Observability strategies to not overload engineering teams — OpenTelemetry Strategy.

Table of Contents

OpenTelemetry provides capabilities to democratize observability data and empowers engineering teams.

One of the strategies I mentioned in my first post, Observability strategies to not overload engineering teams, is leveraging the OpenTelemetry auto instrumentation approach, to help us achieve observability without requesting engineering efforts.

Today, I’ll show you how to collect metrics and traces from a python service without code changes.

Info

To keep the content cleaner, I will leave some settings like the Prometheus configuration file.

What is OpenTelemetry Auto Instrumentation

OpenTelemetry provides an auto-instrumentation feature, that aims to act as an agent collecting telemetry data from a non-instrumented application.

This is what most of the O11y vendors such as New Relic and Data Dog does to collect telemetry data and push it to their platforms, this is a valuable feature because engineering teams can achieve observability with zero instrumentation effort.

Demo application

To help us achieve what we need to understand how the auto instrument works, I’ve created the following simple python service.

from flask import Flask

app = Flask(__name__)

@app.route("/status")
def server_request():
    return "Ok"

if __name__ == "__main__":
    app.run("0.0.0.0", port=9090)
}

Docker Image

This Docker image has all the required dependencies including OpenTelemetry auto instrumentation packages.

# syntax=docker/dockerfile:1

FROM python:3.8
WORKDIR /app

RUN pip3 install opentelemetry-distro opentelemetry-exporter-otlp flask
RUN opentelemetry-bootstrap --action=install

COPY ./app/server.py .

CMD opentelemetry-instrument \
    python \
    server.py

Before we move forward, I would like to highlight the cmd entry, where we’re decorating the python server.py command with the opentelemetry-instrument command, this is what is going to do the auto instrumentation work, we don’t need to change anything else on the application side to collect telemetry data.

Service Infrastructure

Using the following configuration, let’s build the docker image we created above.

The opentelemetry-instrument accepts a couple of flags or environment variables, that allow you to configure protocols and also properties, for more information about the available environment variables, please check this link.

version: '3.8'
services:
  server:
    build:
      context: .
      dockerfile: ./app/Dockerfile
    environment:
      - OTEL_TRACES_EXPORTER=otlp
      - OTEL_SERVICE_NAME=server
      - OTEL_EXPORTER_OTLP_ENDPOINT=http://otel:4317
    ports:
      - 9091:9090

Above, we’re configuring the traces exporter to use the otel format, setting the service name that will be present on the traces as server , and providing the opentelemetry-collector endpoint.

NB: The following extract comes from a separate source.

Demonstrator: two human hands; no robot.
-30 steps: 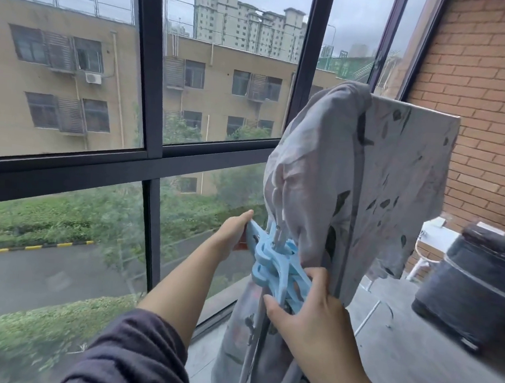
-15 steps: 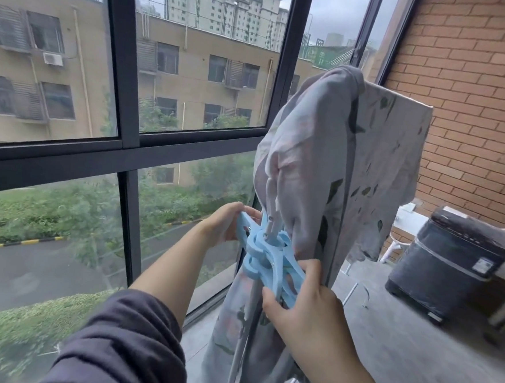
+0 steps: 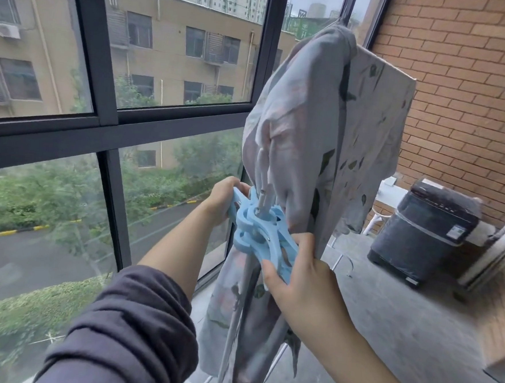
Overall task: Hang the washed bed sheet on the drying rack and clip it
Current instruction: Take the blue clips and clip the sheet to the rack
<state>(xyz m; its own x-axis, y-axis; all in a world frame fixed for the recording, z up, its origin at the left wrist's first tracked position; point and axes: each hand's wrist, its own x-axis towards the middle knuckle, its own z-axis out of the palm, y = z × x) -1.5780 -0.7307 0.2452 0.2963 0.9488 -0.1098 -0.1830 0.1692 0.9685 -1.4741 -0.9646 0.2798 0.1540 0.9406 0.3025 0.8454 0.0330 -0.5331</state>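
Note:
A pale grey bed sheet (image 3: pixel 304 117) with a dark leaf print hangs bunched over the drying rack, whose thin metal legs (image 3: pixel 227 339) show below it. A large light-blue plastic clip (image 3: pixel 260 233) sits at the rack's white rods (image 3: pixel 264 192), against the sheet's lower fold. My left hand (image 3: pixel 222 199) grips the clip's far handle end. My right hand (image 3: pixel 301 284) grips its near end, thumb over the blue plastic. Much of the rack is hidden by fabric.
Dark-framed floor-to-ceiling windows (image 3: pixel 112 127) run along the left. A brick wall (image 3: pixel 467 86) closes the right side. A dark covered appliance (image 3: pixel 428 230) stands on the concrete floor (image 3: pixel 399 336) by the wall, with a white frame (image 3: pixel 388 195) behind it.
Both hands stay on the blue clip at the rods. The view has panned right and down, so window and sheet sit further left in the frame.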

Observability Infrastructure

Now let’s add the building blocks to provide the observability tooling infrastructure.

OpenTelemetry Collector

The Opentelemetry collector is the component that will receive, process, and also export the telemetry data produced by the python application to the backends such as Prometheus and Jaeger.

OpenTelemetry Collector Configuration

The configuration below will receive the traces produced by the application, and then process all spans to export them to jaeger.

receivers:
  otlp:
    protocols:
      grpc:
  
  # Dummy receiver that's never used, because a pipeline is required to have one.
  otlp/spanmetrics:
    protocols:
      grpc:
        endpoint: "localhost:65535"

processors:
  batch:

  spanmetrics:
    metrics_exporter: prometheus

exporters:
  otlp:
    endpoint: jaeger:4317
    tls:
      insecure: true

  jaeger:
    endpoint: "jaeger:4317"
    tls:
      insecure: true
  
  prometheus:
    endpoint: "0.0.0.0:8989"

service:
  pipelines:
    traces:
      receivers: [otlp]
      processors: [spanmetrics, batch]
      exporters: [otlp]
    
    metrics/spanmetrics:
      receivers: [otlp/spanmetrics]
      exporters: [prometheus]

Since we have all the spans passing through the collector, we can leverage a processor called spanmetrics that exposes metrics about the number of calls and also latency for every operation using the Prometheus standard.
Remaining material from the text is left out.